10. Nelligan O’Brien Payne LLP
Total lawyers: 48
Core practice areas: litigation (including personal injury, commercial litigation, insurance law and mediation); labour and employment law; family law; real estate and development; Indigenous law; estate law; fertility law; family arbitration; business law; intellectual property law; not-for-profit and charity law
Key clients: Institutional clients include chartered banks, trust companies and financial institutions, major insurance companies and their insureds, many unions and labour organizations, real estate developers (commercial, institutional and residential), non-profit and public interest corporations and small- and medium-size enterprises. In addition, the IP Group represents some of the largest companies in the Asia/Pacific region, including trade organizations, as well as local startups and mid-size corporations.

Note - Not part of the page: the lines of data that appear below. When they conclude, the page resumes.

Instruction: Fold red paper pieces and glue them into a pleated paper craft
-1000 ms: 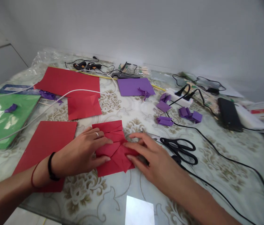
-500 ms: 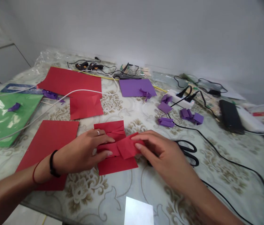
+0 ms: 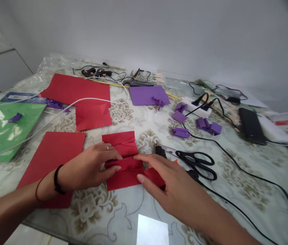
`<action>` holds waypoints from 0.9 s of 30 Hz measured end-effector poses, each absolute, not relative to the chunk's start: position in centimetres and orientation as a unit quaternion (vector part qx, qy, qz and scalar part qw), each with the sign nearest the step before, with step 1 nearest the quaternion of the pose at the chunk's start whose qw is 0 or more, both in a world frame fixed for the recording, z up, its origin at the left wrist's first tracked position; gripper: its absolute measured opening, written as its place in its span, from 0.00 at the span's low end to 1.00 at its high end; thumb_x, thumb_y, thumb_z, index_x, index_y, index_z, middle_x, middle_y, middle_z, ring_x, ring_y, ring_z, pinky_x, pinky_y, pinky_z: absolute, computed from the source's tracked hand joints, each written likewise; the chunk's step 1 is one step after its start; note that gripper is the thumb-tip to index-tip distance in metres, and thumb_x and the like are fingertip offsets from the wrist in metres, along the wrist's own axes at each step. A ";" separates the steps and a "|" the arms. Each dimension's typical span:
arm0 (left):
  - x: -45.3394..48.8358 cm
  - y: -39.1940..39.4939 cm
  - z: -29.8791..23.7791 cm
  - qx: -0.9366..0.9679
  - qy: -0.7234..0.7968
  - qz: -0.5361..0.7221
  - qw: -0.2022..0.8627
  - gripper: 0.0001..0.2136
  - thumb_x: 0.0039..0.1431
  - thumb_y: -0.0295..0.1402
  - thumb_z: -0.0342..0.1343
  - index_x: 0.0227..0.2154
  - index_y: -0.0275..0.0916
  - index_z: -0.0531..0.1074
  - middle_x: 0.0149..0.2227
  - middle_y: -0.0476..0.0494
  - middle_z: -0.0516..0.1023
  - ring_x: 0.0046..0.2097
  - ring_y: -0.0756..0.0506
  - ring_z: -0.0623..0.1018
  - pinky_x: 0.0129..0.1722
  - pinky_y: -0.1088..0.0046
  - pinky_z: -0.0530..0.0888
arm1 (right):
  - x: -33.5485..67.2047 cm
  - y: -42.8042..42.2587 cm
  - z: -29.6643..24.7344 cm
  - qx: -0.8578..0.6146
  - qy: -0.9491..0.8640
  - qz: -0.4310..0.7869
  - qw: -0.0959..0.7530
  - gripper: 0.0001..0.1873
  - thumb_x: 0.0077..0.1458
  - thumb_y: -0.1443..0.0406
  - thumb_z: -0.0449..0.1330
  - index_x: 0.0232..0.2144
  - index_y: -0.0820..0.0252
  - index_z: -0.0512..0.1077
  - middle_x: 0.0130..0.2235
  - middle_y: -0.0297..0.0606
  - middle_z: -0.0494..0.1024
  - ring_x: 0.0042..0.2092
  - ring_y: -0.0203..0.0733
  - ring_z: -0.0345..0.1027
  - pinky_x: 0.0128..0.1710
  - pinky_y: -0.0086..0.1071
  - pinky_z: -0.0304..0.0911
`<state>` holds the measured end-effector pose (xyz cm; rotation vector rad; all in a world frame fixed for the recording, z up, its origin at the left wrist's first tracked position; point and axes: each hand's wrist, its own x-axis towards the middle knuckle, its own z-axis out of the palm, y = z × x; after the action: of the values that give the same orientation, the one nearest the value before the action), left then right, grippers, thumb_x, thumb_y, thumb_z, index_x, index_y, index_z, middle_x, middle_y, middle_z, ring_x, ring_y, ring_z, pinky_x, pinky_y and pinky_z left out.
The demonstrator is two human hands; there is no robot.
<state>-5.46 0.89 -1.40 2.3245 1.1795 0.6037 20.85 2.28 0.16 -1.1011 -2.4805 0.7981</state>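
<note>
A creased sheet of red paper (image 3: 123,183) lies flat on the table in front of me. Across its middle runs a narrow folded part of red paper (image 3: 127,164). My left hand (image 3: 100,162) pinches that folded part at its left end, thumb below and fingers above. Toward the right end, my right hand (image 3: 169,180) has its thumb and index finger on either side of the fold. Some red paper also shows under the right palm, partly hidden. Just beyond that hand lie black-handled scissors (image 3: 197,160) and a glue gun (image 3: 160,151), the latter partly covered.
Red sheets (image 3: 54,149) lie to the left, near a green pack (image 3: 5,126). Folded purple pieces (image 3: 181,132) sit before a white power strip (image 3: 197,109). A black cable (image 3: 236,163) crosses the right side; a white cable (image 3: 82,99) crosses the left.
My right hand has come down and slightly left, lowering the lifted red flap to the sheet. The scissors and glue gun show more now. My left hand stays put.
</note>
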 end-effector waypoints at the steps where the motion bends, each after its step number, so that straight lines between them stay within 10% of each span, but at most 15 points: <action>1: -5.5 0.9 -1.5 0.846 0.429 0.217 0.231 0.06 0.70 0.30 0.57 0.43 0.39 0.79 0.39 0.44 0.84 0.40 0.43 0.80 0.41 0.67 0.76 | 20.8 2.3 -0.1 -0.383 -0.871 0.270 0.151 0.18 0.69 0.62 0.58 0.59 0.57 0.72 0.54 0.44 0.83 0.52 0.50 0.79 0.53 0.45 0.75; 27: -6.2 2.2 -2.4 0.804 0.516 0.274 0.112 0.14 0.70 0.31 0.56 0.56 0.40 0.73 0.60 0.34 0.71 0.60 0.35 0.74 0.61 0.50 0.72 | 21.1 3.0 -1.4 -0.354 -0.911 0.182 0.108 0.30 0.59 0.70 0.70 0.61 0.62 0.69 0.48 0.46 0.83 0.47 0.53 0.80 0.46 0.48 0.78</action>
<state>-6.24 2.18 -2.36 2.3590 1.5144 0.8057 21.13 2.99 -1.38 -1.0423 -2.6811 0.5353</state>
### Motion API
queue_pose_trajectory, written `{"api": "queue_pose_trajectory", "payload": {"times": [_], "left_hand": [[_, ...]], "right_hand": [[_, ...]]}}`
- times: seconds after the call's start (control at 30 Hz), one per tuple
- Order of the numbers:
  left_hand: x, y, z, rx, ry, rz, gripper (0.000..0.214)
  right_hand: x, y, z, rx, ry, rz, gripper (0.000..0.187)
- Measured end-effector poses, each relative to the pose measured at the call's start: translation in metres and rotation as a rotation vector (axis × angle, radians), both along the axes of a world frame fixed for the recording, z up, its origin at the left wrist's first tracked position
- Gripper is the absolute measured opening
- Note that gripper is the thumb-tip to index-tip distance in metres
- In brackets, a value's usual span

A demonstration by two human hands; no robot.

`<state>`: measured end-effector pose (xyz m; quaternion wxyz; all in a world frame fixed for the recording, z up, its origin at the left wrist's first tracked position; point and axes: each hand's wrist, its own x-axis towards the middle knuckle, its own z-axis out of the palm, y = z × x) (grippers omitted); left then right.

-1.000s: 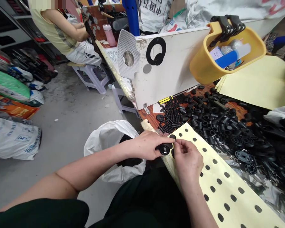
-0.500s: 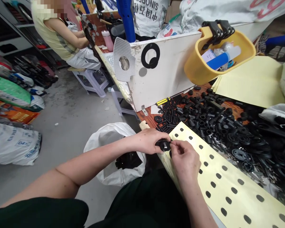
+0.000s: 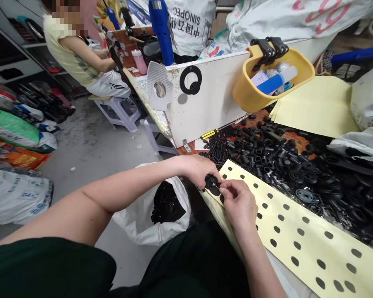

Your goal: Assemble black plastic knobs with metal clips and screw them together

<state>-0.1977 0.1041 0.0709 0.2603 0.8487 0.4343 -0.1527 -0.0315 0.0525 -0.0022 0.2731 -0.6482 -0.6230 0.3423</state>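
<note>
My left hand (image 3: 200, 170) is closed around a black round plastic part (image 3: 211, 182), whose open face is turned upward. Close against its right side, my right hand (image 3: 239, 202) is pinched, thumb and forefinger together at the part's edge. Whatever sits between those fingertips is too small and hidden to name. Both hands are over the near left end of a pale yellow sheet (image 3: 287, 210) carrying rows of dark oval pads. Below my left forearm stands a white sack (image 3: 133, 223) with black plastic pieces (image 3: 168, 203) inside.
Black plastic parts (image 3: 264, 155) lie heaped beyond the sheet. A white board (image 3: 211, 107) stands upright behind, with a yellow bin (image 3: 248, 93) clipped on. Plain yellow sheets (image 3: 313, 107) lie at right. A seated person (image 3: 77, 54) works at far left; full sacks (image 3: 15, 198) line the floor.
The black part has turned in my left hand, so more of its round face shows. Both hands have shifted slightly left in view, and the camera has moved a little.
</note>
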Motion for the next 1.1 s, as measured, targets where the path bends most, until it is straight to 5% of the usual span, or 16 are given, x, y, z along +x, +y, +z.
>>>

Notable mandates: Current and ongoing class actions have included representing employee groups in several insolvency proceedings, including Nortel, Canwest and Plasco; representing former patients of Norman Barwin, who is alleged to have negligently inseminated his patients with the wrong sperm; representing air pilots employed by Air Canada over a breach of contract; representing former students of the residential schools system and their entitlements under the 2007 Residential Schools Settlement Agreement; and representing employees of BlackBerry Canada after a transfer of employees. Other cases include successful judgments in leading personal injury decisions, such as Monks v. ING and Gardiner v. MacDonald, successful defence of liability waiver in Isildar v. Kanata Dive Supply, as well as several claims (including constitutional challenges) against the federal government. The firm has also been involved with many major redevelopment projects in Ottawa, including LeBreton Flats, Zibi and Greystone Village.
Star alumni: John Nelligan, one of Canada’s leading advocates; Ontario Superior Court Justice Denis Power; Ontario Superior Court Justice Catherine Aitken; Ontario Superior Court Justice Giovanna Toscano-Roccamo
Firm history: John P. Nelligan was called to the Ontario bar in 1949, and in 1963, he opened his own firm. With Denis Power, he established the Nelligan Power partnership in 1969. In October 2000, Power was appointed as a judge of the Ontario Superior Court of Justice, and the firm’s name changed to Nelligan O’Brien Payne LLP, in recognition of long-time firm partners Allan O’Brien and Janice Payne. Since then, the firm has grown to 45 lawyers and more than 60 staff.
“Talented lawyers who take hard cases and are leaders in their community.”